Epilepsy surgery for benign glioneuronal tumors in eloquent areas provides acceptable results regarding the functional risks. Complete tumor resection is crucial for long-term favorable outcome.
胚胎发育不良性神经上皮肿瘤和神经节细胞胶质瘤是发育性神经胶质神经元肿瘤,通常由部分性癫痫引发。高致痫性、儿童期癫痫发作、耐药性、颞叶定位以及完全切除后癫痫发作缓解是这两种肿瘤的共同特征。我们报告了肿瘤位于功能区的病例中手术治疗的特异性、功能结果和癫痫发作结局。
在1990年至2015年因神经胶质神经元肿瘤接受难治性癫痫手术的150例患者(88例男性,年龄3至55岁)中,30例(20%,胚胎发育不良性神经上皮肿瘤21例;神经节细胞胶质瘤9例)肿瘤位于功能皮层(感觉运动区、岛叶或语言区)。术前进行了包括48例(26%)立体定向脑电图和100例(67%)功能磁共振成像在内的检查后进行手术。磁共振成像引导下的病灶切除术主要在颞外部位进行,而在颞叶部位则需额外进行皮质切除术。肿瘤显微手术切除采用神经导航和皮质/皮质下电刺激引导。对两例岛叶肿瘤进行了多次立体定向热凝治疗。
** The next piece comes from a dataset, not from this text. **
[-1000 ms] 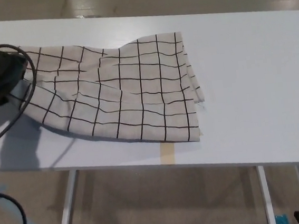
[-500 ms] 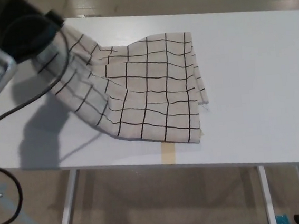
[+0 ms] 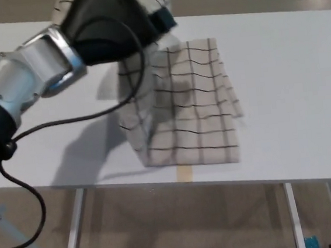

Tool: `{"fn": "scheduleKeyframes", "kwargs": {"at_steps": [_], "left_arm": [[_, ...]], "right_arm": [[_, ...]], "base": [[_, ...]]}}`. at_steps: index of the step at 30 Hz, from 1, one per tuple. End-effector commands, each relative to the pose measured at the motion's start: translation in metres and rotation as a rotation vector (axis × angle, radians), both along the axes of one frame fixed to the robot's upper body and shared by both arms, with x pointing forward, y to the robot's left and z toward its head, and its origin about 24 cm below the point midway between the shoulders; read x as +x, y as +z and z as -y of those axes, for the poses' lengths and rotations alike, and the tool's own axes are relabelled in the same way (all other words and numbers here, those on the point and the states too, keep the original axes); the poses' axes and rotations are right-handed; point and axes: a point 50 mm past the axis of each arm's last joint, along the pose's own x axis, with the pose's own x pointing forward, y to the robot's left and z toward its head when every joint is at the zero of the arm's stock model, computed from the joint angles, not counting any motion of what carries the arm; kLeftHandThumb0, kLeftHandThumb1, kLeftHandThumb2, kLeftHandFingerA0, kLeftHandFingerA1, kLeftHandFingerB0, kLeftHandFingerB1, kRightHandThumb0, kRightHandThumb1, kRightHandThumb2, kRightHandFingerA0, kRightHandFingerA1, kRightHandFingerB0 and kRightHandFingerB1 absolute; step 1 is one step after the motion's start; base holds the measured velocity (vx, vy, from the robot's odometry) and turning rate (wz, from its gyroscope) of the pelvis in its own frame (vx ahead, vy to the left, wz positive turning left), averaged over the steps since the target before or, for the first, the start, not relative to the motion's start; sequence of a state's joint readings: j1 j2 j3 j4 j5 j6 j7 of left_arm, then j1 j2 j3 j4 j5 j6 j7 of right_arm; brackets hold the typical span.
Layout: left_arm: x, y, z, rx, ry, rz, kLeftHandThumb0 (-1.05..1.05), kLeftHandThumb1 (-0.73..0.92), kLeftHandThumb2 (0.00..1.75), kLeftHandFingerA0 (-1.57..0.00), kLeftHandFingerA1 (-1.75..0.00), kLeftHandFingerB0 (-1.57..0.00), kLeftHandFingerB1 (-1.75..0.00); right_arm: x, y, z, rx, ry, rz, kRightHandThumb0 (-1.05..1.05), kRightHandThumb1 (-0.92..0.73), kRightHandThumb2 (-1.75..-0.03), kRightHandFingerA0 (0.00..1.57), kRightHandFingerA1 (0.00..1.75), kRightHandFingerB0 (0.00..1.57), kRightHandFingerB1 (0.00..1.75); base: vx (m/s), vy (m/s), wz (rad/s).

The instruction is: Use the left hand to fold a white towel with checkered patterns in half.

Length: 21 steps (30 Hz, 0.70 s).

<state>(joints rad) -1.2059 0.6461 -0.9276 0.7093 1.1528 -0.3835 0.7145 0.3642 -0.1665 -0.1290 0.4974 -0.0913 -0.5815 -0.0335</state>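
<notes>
nearest, a strip of tan tape point(image 3: 185, 173) on the front edge of the white counter point(image 3: 291, 88), just below the towel's front hem. counter legs point(image 3: 75, 226) show under it, over a tan floor point(image 3: 187, 227). white checkered towel point(image 3: 196, 109) lies on the counter's middle, its right part flat, its left side lifted off the surface and rising steeply toward the back. black cable point(image 3: 48, 126) loops from the silver forearm point(image 3: 25, 70) at left. left hand point(image 3: 111, 21), black, is raised over the far left of the towel, fingers closed on the lifted towel edge, which sticks out past the hand near the far counter edge. right hand is out of sight.
</notes>
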Motion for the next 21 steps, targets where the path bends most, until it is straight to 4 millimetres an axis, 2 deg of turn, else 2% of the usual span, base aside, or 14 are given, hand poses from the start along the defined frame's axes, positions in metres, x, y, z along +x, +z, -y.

6/30例患者(20%)术后出现与功能区相关的新的运动/语言功能缺损,但无任何严重永久性残疾。其中3例患者仍存在轻微感觉运动功能障碍(n = 2)和中度语言障碍(n = 1)。整个系列中81%的患者术后达到无癫痫发作结局(平均随访>5年),但在功能区显著降至60%。肿瘤切除不完全是手术失败的主要原因。然而,尽管肿瘤完全切除,仍观察到不良的癫痫发作结局。1例神经节细胞胶质瘤发生了恶性转化。
功能区良性神经胶质神经元肿瘤的癫痫手术在功能风险方面提供了可接受的结果。肿瘤完全切除对于长期良好结局至关重要。